ASSIGNMENT
Write out the full listing exactly as given, minus the images.

COLLECTED DATA
_ _ _

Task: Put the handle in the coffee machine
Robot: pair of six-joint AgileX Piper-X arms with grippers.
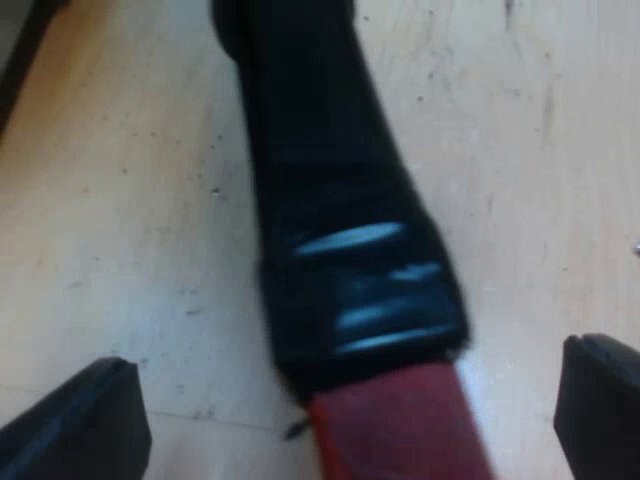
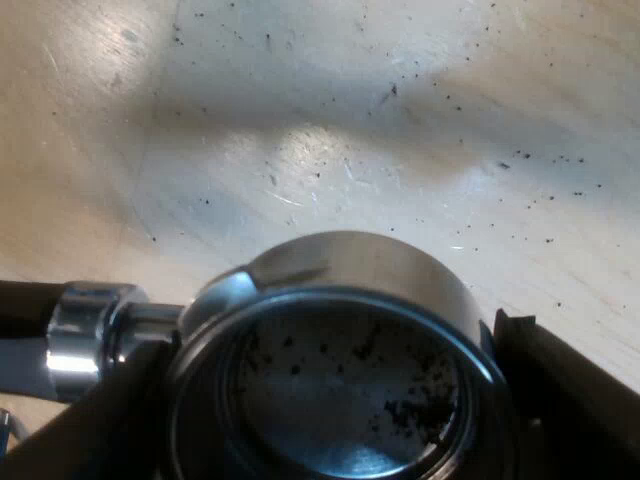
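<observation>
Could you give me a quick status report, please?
Left gripper open astride the handle. Right gripper shut on the holder's metal cup. Below, coffee specks on the table.

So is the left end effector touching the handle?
Apart. The left wrist view shows bare table between the handle and each finger of the left end effector.

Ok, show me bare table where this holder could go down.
Bare wood table lies beyond the holder's basket, only flecked with coffee grounds. More bare wood flanks the dark handle on both sides. Crowded: between the left jaws, where the red end sits, and around the basket in the right jaws.
</observation>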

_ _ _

SOLUTION
Task: Put the handle in the coffee machine
Robot: pair of six-joint AgileX Piper-X arms with grippers.
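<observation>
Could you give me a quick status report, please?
Left gripper open astride the handle. Right gripper shut on the holder's metal cup. Below, coffee specks on the table.

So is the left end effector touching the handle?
Apart. The left wrist view shows bare table between the handle and each finger of the left end effector.

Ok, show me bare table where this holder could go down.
Bare wood table lies beyond the holder's basket, only flecked with coffee grounds. More bare wood flanks the dark handle on both sides. Crowded: between the left jaws, where the red end sits, and around the basket in the right jaws.
</observation>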

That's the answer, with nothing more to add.